19.6 C
Munich
Sunday, July 6, 2025

XPO rating cut by S&P, agency cites continuing weak freight market

Must read

XPO’s credit rating has been downgraded by S&P Global Ratings, as the ratings agency said “persistently soft freight market conditions” are not likely to improve on a “material” basis for the next 12 months.

The LTL carrier’s new issuer credit rating is BB, down one notch from BB+. XPO (NYSE: XPO) has had a negative outlook from S&P Global since December 2023. A negative outlook is often a prelude to a downgrade–just as a positive outlook can come before an upgrade–but the more than 18 months it has sat with a negative outlook and no action is relatively long by credit agency standards.

In conjunction with the downgrade, S&P Global moved the outlook on XPO to stable from negative.

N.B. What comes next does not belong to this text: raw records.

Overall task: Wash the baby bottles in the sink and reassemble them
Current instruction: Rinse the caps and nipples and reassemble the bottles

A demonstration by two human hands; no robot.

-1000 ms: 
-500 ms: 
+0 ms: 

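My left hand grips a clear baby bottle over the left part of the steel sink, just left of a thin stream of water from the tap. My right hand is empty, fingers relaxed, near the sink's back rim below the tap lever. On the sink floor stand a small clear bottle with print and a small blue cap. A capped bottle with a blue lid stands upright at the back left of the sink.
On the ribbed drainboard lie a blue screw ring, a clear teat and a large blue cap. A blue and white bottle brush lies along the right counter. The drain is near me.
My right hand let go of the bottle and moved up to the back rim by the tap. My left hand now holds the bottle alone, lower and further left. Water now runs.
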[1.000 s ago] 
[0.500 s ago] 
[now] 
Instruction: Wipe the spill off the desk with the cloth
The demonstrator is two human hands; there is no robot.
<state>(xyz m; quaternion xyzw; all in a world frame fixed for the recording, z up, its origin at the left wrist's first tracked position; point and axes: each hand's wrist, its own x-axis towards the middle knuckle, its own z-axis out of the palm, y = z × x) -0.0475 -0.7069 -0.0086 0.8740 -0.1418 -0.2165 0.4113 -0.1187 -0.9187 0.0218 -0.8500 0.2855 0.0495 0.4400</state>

With the move, the company rating on XPO at S&P Global (NYSE: SPGI) and Moody’s (NYSE: MCO) are now equivalent. Moody’s has a Ba2 rating on XPO, which is considered on the same level as a BB rating at S&P Global. Both grades are two notches below the cutoff for investment grade versus non-investment grade debt ratings.

S&P’s move comes more than two weeks after Fitch Ratings affirmed its rating on XPO at BB+. That is one notch above the ratings for Moody’s and S&P Global, but also is not investment grade. 

Yellow acquisition led to negative outlook

When XPO was put on a negative outlook by S&P at the end of 2023, a key spur to that action was XPO’s acquisition of 28 terminals from bankrupt Yellow Corp. for $870 million. 

That acquisition resulted in “elevated leverage projected over the near term,” S&P said in its rationale for why it made the change on XPO Thursday. “At the time, we believed the freight market was nearing an inflection after operating at trough levels since mid-2023; however, market conditions have yet to show meaningful improvement, and we no longer anticipate conditions will improve over the next 12 months.”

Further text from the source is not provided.